YOUR OBJECTIVE: Go through the lines below and transcribe each one exactly.

GIVEN MATERIAL:
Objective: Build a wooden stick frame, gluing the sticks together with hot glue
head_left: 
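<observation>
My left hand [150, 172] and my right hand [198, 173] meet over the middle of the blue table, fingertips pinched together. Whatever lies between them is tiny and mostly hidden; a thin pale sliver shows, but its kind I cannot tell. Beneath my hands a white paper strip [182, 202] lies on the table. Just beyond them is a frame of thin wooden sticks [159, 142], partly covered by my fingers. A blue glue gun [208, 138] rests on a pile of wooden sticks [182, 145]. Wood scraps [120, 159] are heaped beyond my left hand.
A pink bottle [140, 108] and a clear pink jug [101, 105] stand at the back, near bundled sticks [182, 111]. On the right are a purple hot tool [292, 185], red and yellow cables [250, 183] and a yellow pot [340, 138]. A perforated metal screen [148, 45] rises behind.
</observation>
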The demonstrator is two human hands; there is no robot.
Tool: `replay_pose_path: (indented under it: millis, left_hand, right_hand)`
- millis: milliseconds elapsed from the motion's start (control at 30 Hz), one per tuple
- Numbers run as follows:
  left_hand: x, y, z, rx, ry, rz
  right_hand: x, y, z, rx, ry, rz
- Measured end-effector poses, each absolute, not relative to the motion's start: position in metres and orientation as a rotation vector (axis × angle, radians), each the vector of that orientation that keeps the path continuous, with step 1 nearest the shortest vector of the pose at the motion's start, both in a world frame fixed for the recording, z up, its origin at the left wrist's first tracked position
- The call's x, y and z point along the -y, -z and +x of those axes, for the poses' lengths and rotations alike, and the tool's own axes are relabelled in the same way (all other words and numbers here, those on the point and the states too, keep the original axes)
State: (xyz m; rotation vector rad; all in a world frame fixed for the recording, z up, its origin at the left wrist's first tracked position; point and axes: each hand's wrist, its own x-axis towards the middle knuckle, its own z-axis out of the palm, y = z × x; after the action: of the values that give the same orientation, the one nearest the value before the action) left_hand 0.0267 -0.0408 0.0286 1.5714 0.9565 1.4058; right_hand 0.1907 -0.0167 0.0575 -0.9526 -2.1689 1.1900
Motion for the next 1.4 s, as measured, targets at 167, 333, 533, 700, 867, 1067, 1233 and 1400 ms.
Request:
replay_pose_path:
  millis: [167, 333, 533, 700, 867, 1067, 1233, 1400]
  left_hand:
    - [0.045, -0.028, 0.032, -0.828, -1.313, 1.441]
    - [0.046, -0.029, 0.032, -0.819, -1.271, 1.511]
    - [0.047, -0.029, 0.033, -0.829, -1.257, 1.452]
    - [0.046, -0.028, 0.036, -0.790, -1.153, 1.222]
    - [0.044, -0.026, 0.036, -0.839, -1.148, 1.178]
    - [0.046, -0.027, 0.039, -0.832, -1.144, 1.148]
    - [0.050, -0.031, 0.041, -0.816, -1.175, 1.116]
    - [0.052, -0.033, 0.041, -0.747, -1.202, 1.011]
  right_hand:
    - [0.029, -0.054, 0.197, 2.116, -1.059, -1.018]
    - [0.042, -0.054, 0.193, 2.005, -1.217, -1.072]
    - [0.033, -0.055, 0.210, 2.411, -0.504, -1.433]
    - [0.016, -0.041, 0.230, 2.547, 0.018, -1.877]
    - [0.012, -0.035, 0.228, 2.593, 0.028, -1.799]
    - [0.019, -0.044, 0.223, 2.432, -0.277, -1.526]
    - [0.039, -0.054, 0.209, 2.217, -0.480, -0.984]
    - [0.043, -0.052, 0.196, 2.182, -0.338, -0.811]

SOLVED EXERCISE:
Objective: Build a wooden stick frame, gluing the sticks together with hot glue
head_left: 
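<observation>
My left hand [150, 172] and my right hand [198, 173] meet over the middle of the blue table, fingertips pinched together. Whatever lies between them is tiny and mostly hidden; a thin pale sliver shows, but its kind I cannot tell. Beneath my hands a white paper strip [182, 202] lies on the table. Just beyond them is a frame of thin wooden sticks [159, 142], partly covered by my fingers. A blue glue gun [208, 138] rests on a pile of wooden sticks [182, 145]. Wood scraps [120, 159] are heaped beyond my left hand.
A pink bottle [140, 108] and a clear pink jug [101, 105] stand at the back, near bundled sticks [182, 111]. On the right are a purple hot tool [292, 185], red and yellow cables [250, 183] and a yellow pot [340, 138]. A perforated metal screen [148, 45] rises behind.
</observation>
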The demonstrator is two human hands; there is no robot.
Tool: `replay_pose_path: (indented under it: millis, left_hand, right_hand)`
- millis: milliseconds elapsed from the motion's start (control at 30 Hz), one per tuple
- Numbers run as follows:
  left_hand: x, y, z, rx, ry, rz
  right_hand: x, y, z, rx, ry, rz
- Measured end-effector poses, each absolute, not relative to the motion's start: position in metres and orientation as a rotation vector (axis × angle, radians), each the vector of that orientation that keeps the path continuous, with step 1 nearest the shortest vector of the pose at the motion's start, both in a world frame fixed for the recording, z up, its origin at the left wrist's first tracked position
- The call's x, y and z point along the -y, -z and +x of those axes, for the poses' lengths and rotations alike, and the tool's own axes are relabelled in the same way (all other words and numbers here, those on the point and the states too, keep the original axes)
State: (xyz m; rotation vector rad; all in a world frame fixed for the recording, z up, its origin at the left wrist's first tracked position; point and axes: each hand's wrist, its own x-axis towards the middle knuckle, its own z-axis out of the palm, y = z × x; after the action: of the values that give the same orientation, the one nearest the value before the action) left_hand 0.0267 -0.0408 0.0286 1.5714 0.9565 1.4058; right_hand 0.1907 -0.0167 0.0575 -0.9526 -2.1689 1.1900
Motion for the next 1.4 s, as measured, targets at 167, 333, 533, 700, 867, 1067, 1233 and 1400 ms.
Request:
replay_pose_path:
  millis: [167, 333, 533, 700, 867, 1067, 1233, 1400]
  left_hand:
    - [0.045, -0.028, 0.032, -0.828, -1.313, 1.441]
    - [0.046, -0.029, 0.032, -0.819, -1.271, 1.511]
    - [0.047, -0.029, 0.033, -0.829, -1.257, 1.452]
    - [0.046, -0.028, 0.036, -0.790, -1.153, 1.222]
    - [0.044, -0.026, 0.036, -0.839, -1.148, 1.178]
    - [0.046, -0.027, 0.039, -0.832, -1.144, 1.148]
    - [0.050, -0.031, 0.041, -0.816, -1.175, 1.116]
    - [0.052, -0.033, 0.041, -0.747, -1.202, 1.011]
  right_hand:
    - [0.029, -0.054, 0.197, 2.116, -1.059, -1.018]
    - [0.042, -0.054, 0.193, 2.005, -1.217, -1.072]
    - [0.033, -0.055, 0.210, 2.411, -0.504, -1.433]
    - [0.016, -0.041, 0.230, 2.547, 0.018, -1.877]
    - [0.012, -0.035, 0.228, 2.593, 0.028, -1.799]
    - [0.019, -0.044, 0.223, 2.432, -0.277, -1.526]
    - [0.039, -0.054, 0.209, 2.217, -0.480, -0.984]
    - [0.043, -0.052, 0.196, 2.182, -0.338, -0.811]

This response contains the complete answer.